She had the child-like innocence in her eyes. Most of the time, she kept looking directly into my eyes. I blushed every time when our eyes met. She was saying something. I didn’t focus on what she was saying as I only heard the rhythm of her soft and calm voice. Of course, she was not singing. I neither noticed the noise of few thousand people present in that exhibition center. No I am not a deaf.
Her every word resembled falling drops of the autumn rain. I shrugged with the chill. I am sure, she didn’t notice me. She was too busy explaining something. I admit, I don’t know how to swim. Yet still, I was floating in the waves of the Baltic Sea nearby. She stopped suddenly. I don’t know why. Maybe she was waiting a reply from me or something. Predictably, I was confused. I just smiled her back. Then, she seemed more confused. ‘Whatever’, she said plainly and sipped her soup. I dragged myself lazily to the sea shore.
+2 degrees centigrade is warm for a typical winter night in Tallinn. The cool breeze and the steady rain made it a bit more romantic. I say it was ‘romantic’ because of my experience from all those Bollywood movies which I have watched throughout my life. It indeed turned out to be a romantic night as I predicted.
We walked together the whole night through the narrow clumsy streets in the Old Town, through the wide streets in the city center and through the rough trails leading to the harbor. Once a while she held my hands tighter, dragged me near and smiled heartedly. Other times, there was the awkward silence and distance between us. She jumped. She laughed. She sang. She ran for the shelter against the rain. I followed her every time and everywhere. After all, I was a tourist there. I had no other options. I didn’t want any.
The dinner was not as impressive as she was.
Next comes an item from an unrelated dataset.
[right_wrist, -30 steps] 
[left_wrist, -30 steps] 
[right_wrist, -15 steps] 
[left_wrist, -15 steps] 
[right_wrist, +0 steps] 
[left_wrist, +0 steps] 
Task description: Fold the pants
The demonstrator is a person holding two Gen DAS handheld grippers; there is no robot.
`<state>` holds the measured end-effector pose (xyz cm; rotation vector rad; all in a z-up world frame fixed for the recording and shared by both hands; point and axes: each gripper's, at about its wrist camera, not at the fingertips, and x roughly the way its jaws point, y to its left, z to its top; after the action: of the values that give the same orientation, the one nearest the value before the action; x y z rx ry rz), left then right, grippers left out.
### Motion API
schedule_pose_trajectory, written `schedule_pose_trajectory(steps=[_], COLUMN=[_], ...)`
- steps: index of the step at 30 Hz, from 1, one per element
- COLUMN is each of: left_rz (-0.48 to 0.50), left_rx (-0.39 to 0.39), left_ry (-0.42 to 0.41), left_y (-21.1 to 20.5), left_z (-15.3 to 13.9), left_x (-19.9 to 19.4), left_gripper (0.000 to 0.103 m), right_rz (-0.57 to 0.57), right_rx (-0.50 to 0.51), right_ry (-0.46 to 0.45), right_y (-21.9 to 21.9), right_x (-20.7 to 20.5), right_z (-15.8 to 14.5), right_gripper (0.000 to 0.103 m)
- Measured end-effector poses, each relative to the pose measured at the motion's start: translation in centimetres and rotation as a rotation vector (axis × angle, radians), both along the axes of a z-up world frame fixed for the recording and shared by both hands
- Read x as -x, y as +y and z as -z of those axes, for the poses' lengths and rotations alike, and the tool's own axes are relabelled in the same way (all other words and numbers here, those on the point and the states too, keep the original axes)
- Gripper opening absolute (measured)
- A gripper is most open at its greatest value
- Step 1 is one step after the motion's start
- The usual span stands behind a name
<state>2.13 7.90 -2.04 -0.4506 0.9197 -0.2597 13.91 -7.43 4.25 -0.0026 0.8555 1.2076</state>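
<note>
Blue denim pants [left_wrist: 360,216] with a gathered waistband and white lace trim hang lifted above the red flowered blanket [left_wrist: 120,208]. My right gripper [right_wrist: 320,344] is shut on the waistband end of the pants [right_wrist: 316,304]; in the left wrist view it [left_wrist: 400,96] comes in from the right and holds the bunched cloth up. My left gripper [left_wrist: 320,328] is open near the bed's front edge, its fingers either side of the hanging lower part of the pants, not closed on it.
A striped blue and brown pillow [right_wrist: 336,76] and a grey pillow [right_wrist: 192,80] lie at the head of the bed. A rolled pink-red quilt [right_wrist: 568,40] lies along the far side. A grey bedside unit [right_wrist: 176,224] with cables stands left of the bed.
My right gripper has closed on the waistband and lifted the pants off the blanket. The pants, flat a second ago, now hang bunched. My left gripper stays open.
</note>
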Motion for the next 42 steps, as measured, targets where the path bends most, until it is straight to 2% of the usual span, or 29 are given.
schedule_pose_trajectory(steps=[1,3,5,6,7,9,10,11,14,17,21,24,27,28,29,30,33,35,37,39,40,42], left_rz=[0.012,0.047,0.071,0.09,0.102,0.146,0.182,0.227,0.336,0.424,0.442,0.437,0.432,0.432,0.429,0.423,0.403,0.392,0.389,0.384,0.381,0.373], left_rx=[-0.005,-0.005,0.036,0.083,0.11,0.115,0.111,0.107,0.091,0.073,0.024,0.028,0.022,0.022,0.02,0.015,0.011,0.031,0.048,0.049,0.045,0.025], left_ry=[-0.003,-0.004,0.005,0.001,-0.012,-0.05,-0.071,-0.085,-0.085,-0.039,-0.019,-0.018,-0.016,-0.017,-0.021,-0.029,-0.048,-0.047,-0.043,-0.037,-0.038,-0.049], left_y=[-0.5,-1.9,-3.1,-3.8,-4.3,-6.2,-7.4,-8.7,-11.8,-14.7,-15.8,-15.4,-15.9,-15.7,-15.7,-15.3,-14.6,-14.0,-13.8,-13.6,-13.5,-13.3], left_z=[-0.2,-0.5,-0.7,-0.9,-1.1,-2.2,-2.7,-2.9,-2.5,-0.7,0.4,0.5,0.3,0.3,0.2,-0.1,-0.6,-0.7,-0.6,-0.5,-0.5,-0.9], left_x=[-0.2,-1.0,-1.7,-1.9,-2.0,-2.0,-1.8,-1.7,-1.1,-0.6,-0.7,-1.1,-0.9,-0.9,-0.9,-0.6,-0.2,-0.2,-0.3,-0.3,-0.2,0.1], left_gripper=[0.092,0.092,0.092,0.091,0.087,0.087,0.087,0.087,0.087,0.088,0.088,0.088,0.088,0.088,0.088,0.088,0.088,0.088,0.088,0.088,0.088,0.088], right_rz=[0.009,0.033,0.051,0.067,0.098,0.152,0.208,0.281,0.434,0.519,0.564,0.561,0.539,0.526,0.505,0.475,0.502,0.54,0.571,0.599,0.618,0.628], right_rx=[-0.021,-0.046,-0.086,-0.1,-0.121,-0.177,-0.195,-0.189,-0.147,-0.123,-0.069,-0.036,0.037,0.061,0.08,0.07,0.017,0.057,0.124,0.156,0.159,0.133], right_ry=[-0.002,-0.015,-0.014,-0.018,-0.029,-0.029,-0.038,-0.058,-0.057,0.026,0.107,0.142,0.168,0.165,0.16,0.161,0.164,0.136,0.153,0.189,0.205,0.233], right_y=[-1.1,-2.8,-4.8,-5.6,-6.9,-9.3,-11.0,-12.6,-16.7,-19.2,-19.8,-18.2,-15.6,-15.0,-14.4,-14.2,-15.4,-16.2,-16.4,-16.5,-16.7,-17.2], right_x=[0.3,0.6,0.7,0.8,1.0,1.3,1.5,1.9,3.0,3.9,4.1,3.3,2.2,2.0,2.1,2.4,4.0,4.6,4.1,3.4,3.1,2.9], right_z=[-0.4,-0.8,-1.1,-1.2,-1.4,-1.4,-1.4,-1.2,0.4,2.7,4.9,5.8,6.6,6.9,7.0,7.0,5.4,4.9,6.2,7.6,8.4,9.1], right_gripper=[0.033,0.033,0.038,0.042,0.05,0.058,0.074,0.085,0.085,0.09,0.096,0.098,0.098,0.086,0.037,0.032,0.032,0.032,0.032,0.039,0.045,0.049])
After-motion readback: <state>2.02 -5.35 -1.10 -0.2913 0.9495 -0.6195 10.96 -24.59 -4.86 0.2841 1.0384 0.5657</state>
I wished that I was lost in that city with her. The time was flying faster. I tried to keep the track of it because I had to return back to Finland the same morning. She loathed me every time when I tried to check the time. I was completely blank when I realized that I had only few minutes left to be with her.
I was too nervous. A rare case when I am with a beautiful girl. I kissed her cheeks with my dry trembling lips. She hugged me tightly. I checked the time. She gripped me more tightly. Nobody had hugged me so tightly before; every other routine thoughts got crushed within. Both of us were numb, but the emotions were boiling. At one point; I even thought of not returning back to Finland, quitting my studies, job and everything and then marrying her and settling in Tallinn itself. I wondered what she was thinking exactly at that point.
We met 16 hours before as complete strangers and then we departed again as strangers but with heavy hearts. At least, mine was heavy.
Sometimes, I still feel her around me. Sometimes, I think she needs me. Sometimes, I think I am stupid.
Sometimes, she thinks I am around her. Sometimes, she thinks she needs me. Sometimes, she thinks she is stupid.
She likes me and she hates me. I like her and I cannot love her.
She says that she is a crazy girl. I think she is a little less crazy than I am.